▶
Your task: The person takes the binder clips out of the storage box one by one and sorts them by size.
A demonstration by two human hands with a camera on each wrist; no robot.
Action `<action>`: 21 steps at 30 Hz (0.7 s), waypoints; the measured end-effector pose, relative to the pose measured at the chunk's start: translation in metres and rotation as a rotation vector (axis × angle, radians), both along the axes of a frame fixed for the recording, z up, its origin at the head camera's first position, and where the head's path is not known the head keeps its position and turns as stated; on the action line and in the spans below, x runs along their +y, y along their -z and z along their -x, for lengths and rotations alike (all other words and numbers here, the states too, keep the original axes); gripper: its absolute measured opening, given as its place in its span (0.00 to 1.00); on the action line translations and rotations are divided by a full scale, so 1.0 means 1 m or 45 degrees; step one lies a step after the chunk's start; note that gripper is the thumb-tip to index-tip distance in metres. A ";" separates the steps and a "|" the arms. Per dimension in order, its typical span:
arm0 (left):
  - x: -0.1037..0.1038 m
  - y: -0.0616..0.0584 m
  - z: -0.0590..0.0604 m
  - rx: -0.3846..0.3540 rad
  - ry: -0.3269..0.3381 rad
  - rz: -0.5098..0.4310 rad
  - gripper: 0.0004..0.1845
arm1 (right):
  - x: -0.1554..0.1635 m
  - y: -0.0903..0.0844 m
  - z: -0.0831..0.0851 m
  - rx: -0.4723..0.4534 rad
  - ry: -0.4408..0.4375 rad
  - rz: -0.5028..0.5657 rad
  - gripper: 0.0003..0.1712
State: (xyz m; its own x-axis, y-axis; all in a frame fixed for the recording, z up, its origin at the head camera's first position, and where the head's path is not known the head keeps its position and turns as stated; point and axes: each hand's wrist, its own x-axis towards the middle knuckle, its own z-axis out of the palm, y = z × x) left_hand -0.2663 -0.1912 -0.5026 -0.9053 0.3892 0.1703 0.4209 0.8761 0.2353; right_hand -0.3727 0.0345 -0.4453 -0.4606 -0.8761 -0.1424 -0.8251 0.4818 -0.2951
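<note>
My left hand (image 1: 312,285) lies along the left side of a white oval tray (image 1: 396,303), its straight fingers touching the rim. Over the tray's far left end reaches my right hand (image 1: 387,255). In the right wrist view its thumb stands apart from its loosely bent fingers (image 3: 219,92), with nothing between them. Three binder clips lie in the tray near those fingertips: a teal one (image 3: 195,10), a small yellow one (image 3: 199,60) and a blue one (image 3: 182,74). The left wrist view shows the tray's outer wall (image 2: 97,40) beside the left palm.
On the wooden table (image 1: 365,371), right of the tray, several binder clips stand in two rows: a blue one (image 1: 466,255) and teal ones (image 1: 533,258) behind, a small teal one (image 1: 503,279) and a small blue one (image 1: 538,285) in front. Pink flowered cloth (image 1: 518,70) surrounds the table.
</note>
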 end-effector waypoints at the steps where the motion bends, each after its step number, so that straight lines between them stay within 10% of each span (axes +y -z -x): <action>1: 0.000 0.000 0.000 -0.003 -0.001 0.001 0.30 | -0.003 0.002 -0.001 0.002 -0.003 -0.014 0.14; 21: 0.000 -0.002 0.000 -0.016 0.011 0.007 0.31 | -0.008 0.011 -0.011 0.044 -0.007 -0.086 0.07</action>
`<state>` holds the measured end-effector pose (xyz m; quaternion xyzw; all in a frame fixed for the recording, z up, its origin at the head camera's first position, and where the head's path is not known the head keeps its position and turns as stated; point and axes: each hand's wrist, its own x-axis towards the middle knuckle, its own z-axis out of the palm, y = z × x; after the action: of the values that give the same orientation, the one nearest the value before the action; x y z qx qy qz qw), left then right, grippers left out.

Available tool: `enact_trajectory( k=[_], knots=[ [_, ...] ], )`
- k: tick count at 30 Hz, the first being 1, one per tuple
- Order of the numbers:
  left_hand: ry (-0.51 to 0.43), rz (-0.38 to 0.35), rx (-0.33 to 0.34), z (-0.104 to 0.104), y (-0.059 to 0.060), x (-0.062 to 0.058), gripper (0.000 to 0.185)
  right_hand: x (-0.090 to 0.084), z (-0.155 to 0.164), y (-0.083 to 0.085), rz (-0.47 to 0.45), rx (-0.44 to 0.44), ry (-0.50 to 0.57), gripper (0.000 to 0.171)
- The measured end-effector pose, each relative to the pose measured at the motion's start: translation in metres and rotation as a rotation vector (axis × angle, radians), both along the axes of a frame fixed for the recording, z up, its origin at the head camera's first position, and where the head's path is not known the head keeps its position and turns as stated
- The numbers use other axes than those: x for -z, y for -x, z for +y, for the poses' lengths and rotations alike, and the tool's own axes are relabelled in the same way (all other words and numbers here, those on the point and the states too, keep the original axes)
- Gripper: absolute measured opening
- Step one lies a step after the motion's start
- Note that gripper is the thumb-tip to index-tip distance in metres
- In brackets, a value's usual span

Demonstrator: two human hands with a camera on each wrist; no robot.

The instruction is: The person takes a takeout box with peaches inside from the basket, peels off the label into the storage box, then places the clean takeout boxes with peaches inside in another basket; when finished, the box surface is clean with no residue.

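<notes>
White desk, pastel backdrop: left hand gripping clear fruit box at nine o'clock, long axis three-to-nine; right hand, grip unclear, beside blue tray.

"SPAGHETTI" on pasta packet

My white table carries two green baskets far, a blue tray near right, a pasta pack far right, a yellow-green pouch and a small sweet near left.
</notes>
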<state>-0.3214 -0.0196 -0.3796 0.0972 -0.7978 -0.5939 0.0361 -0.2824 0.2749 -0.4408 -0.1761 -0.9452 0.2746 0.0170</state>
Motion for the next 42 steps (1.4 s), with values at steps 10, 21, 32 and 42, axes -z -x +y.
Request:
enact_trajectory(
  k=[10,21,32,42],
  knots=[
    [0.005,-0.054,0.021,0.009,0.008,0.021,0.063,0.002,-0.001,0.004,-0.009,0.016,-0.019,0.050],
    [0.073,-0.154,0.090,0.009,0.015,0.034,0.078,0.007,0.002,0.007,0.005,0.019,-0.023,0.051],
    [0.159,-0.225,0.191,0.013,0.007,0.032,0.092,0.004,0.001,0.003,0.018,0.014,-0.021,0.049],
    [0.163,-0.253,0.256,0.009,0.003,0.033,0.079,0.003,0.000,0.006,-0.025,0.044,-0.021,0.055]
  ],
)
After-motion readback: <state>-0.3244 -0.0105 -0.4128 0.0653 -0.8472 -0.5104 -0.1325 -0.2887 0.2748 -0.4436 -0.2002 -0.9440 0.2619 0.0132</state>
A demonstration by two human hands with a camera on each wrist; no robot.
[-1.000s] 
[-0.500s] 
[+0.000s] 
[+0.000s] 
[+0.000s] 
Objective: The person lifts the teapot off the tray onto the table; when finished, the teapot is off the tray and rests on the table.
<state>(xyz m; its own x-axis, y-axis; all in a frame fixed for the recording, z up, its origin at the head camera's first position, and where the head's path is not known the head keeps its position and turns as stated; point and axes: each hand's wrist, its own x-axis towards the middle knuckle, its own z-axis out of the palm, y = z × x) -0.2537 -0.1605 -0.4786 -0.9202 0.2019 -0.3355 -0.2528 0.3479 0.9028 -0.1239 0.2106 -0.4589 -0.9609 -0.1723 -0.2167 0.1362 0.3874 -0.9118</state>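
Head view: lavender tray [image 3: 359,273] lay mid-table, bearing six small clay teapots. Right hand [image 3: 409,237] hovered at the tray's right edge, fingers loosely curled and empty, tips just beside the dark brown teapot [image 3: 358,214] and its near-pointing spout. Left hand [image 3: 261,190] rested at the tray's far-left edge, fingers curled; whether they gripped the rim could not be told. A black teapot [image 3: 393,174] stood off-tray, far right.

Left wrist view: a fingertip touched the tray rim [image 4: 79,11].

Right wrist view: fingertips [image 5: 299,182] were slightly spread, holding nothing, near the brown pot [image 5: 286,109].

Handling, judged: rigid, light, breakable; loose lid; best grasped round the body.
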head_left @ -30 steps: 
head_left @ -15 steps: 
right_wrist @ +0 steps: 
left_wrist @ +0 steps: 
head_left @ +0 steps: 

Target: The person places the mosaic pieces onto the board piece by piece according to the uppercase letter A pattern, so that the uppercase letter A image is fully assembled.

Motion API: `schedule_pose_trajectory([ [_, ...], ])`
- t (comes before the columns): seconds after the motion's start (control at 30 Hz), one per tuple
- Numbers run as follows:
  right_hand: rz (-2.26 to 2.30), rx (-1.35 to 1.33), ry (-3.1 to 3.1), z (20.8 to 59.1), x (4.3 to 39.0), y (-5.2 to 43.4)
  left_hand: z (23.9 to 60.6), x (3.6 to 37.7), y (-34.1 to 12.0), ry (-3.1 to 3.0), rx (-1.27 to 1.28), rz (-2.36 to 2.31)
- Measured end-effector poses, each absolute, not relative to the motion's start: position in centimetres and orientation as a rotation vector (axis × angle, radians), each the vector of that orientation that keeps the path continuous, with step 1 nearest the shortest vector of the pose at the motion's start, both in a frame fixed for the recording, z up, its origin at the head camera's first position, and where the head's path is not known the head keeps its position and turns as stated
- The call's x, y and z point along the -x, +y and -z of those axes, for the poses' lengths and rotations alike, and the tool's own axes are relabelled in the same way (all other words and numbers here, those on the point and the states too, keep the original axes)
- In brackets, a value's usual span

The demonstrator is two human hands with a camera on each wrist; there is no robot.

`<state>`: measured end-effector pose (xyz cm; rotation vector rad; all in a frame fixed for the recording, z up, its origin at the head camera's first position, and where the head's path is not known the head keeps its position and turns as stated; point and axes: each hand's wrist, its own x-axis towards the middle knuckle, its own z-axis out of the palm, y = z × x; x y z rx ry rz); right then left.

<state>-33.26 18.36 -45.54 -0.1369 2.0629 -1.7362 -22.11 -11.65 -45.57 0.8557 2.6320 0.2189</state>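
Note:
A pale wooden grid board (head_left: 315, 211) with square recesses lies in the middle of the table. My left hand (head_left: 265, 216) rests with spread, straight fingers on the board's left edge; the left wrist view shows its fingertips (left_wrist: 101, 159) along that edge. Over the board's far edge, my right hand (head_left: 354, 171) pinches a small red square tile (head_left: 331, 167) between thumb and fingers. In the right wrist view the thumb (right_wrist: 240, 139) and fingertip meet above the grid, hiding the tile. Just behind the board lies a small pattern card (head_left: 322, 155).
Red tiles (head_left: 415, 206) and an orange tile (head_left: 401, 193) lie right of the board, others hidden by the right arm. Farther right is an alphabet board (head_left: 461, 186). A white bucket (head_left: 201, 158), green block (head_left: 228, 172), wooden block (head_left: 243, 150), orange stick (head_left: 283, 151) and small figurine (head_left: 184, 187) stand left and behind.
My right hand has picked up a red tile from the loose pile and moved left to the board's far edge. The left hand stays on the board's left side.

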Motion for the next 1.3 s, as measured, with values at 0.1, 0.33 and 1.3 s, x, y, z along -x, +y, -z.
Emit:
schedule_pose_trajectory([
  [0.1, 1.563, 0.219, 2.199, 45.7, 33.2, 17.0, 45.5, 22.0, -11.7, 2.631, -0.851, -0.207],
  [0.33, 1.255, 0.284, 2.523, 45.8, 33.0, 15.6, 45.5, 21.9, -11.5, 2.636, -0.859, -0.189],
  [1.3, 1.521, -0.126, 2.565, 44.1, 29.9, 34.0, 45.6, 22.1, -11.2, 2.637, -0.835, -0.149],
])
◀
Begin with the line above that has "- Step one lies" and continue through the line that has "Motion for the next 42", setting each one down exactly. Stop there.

• _REPLY_:
- Step one lies a step after the motion's start
- Note that gripper is the thumb-tip to index-tip distance in metres
- In brackets, a value's usual span

Demonstrator: two human hands with a camera on each wrist; no robot.

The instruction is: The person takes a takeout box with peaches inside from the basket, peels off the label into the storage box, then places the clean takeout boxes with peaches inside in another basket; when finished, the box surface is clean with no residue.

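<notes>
White desk, pastel backdrop: left hand gripping clear fruit box at nine o'clock, long axis three-to-nine; right hand, grip unclear, beside blue tray.

"SPAGHETTI" on pasta packet

My white table carries two green baskets far, a blue tray near right, a pasta pack far right, a yellow-green pouch and a small sweet near left.
</notes>
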<state>-0.3214 -0.0196 -0.3796 0.0972 -0.7978 -0.5939 0.0361 -0.2824 0.2749 -0.4408 -0.1761 -0.9452 0.2746 0.0170</state>
Motion for the next 42 steps (1.4 s), with values at steps 10, 21, 32 and 42, axes -z -x +y.

Besides this answer, nothing more is needed.